Die Zeit habe ich noch offen gelassen da diese Zeitangaben bei jedem Individuell sind.

Am besten kann man seinen Leistungsstand mit dem Cooper oder Conconi Test ausloten.

http://www.sportunterricht.de/lksport/cooper.html
http://www.msporting.com/planung/7_1_2.htm


Auf dieser Seite kann meine ungefähren Zeitbereiche ausrechnen lassen wen man eine "Wettkampfszeit" wie der 12min Cooper Test weiß.

http://www.mcmillanrunning.com/rununiv/mcmillanrunningcalculator.htm


Bei Schnelligkeitstraining/Krafttrainign vor allem für die Beine kann man auch Hügelsprints, Sandläufe, ... einbauen.


Ach da fällt mir noch etwas ein. Und zwar das leidige Thema mit der Pulsuhr. Ich bin etwas gegen diesen Pulsuhr Hype denn die beste Methode ist es seinen Körper selbst kenne zu lernen wie schnell er ist und was von ihm abverlangt werden kann. Die Pulsangabe ist oft nicht mit dem Vergleichbar wie man momentan drauf ist.

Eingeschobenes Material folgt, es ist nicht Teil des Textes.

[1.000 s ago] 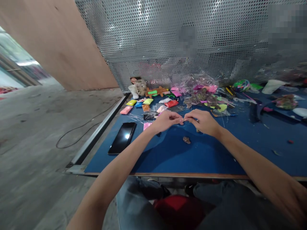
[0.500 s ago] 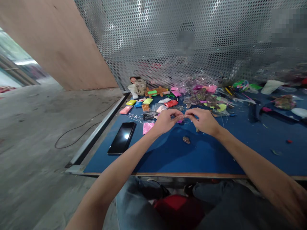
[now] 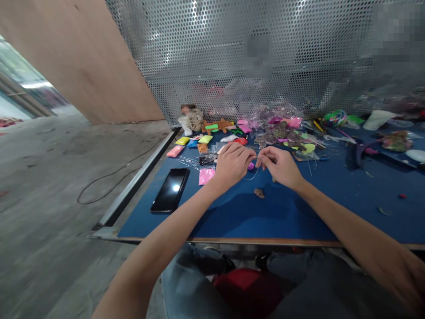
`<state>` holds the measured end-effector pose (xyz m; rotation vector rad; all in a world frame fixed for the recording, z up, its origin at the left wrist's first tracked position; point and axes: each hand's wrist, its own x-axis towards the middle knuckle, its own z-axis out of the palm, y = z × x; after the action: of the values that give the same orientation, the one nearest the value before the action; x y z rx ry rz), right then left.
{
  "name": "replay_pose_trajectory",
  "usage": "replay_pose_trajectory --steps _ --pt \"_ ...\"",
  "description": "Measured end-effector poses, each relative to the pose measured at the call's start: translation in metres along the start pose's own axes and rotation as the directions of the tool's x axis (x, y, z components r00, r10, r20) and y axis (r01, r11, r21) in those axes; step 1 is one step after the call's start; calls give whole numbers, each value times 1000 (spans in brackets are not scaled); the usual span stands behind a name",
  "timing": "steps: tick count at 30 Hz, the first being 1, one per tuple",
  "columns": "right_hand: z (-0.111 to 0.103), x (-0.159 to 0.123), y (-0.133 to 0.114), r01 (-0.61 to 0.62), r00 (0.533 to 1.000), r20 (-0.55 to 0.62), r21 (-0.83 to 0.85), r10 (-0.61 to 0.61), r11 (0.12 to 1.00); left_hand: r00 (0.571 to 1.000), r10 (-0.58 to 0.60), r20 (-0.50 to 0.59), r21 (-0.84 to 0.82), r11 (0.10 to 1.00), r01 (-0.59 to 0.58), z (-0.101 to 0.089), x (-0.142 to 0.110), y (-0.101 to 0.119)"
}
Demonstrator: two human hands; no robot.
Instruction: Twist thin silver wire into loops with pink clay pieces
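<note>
My left hand (image 3: 233, 163) and my right hand (image 3: 279, 165) meet fingertip to fingertip over the blue table. Both are closed in a pinch. A thin pale wire (image 3: 255, 175) curves in a loop below the fingertips, running from one hand toward the other. Just behind it shows a small purple lump (image 3: 250, 166). On the tabletop below lies a small brown lump (image 3: 259, 193); a second brownish piece is partly hidden by my right hand. Left of my left hand are a pink packet (image 3: 206, 176) and several straight thin wires (image 3: 186, 162).
A black phone (image 3: 170, 190) lies at the left of the blue table (image 3: 232, 226). Colourful clay packets (image 3: 205, 139), a plastic bag (image 3: 275, 115) and a white cup (image 3: 377, 119) line the back, before a perforated metal panel (image 3: 212, 48). A small red bit (image 3: 402, 196) lies at right.
My left hand has turned so its back faces up more, fingers over the pinch. My right fingers have curled and dropped slightly. The wire loop now shows below them.
</note>
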<state>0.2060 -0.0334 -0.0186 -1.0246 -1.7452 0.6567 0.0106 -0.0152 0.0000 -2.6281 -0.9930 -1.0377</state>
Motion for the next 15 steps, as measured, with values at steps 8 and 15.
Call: replay_pose_trajectory --steps 8,15 --pt "2 1 7 31 999 25 -42 -30 999 975 -161 152 -385 899 209 0 4 -9" --pt "-8 3 8 231 973 62 -323 -223 918 850 -139 508 -766 377 520 3 2 -26"
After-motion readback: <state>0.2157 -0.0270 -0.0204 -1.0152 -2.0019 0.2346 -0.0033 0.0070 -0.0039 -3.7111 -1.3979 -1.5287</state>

Fürs Laufen benötigt man nur gute Laufschuhe die von einem guten Sportfachgeschäft geholt werden sollten mit Leuten die selbst viel Laufen und Erfahrung haben. Eine Stoppuhr würde ich ebenso empfehlen um die Intervallzeiten einzuhalten und einen Richtwert zu haben und die gibt es schon günstig von Timex & Co.